Work to be completed: The pictures in the data below are to be omitted; all else must be duplicated exactly.
· · · · · · ·
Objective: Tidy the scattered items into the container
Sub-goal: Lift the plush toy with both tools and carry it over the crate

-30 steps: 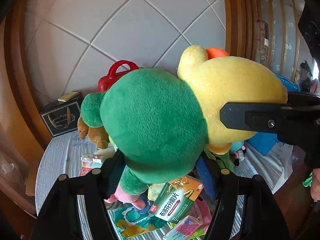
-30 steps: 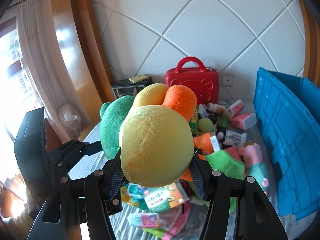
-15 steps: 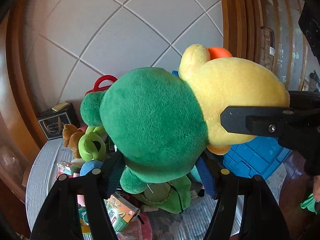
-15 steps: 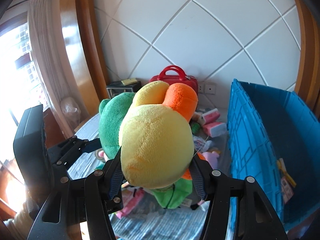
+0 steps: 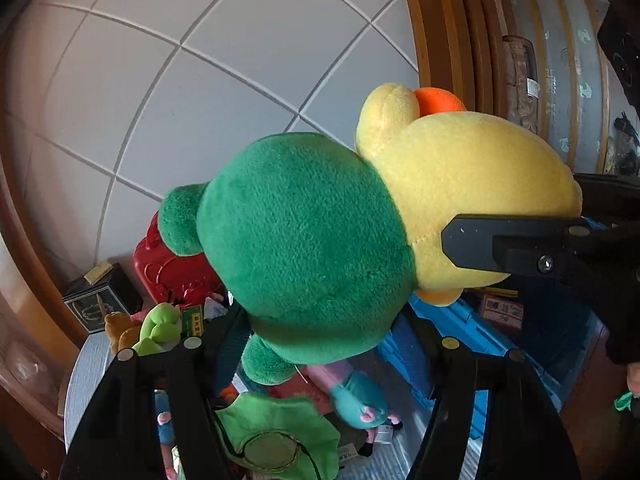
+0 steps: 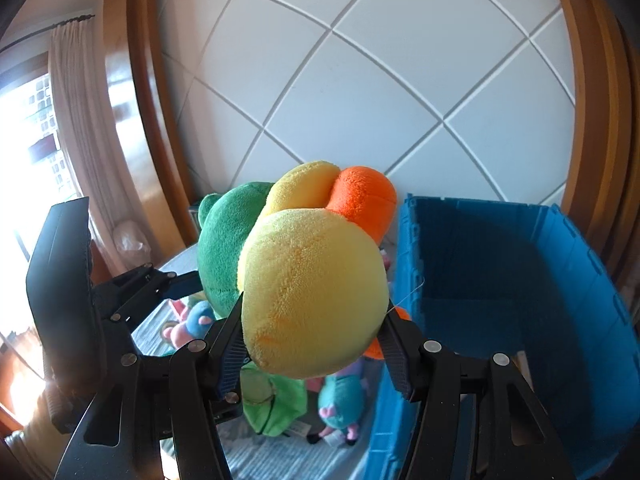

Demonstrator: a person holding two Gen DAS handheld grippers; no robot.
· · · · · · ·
Answer for this exercise:
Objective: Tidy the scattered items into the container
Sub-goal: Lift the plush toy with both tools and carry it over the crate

-30 steps: 
-30 steps: 
-15 steps: 
-15 steps: 
+0 steps: 
+0 steps: 

Demonstrator: a person holding two Gen DAS handheld grippers; no robot.

The complete answer has been presented.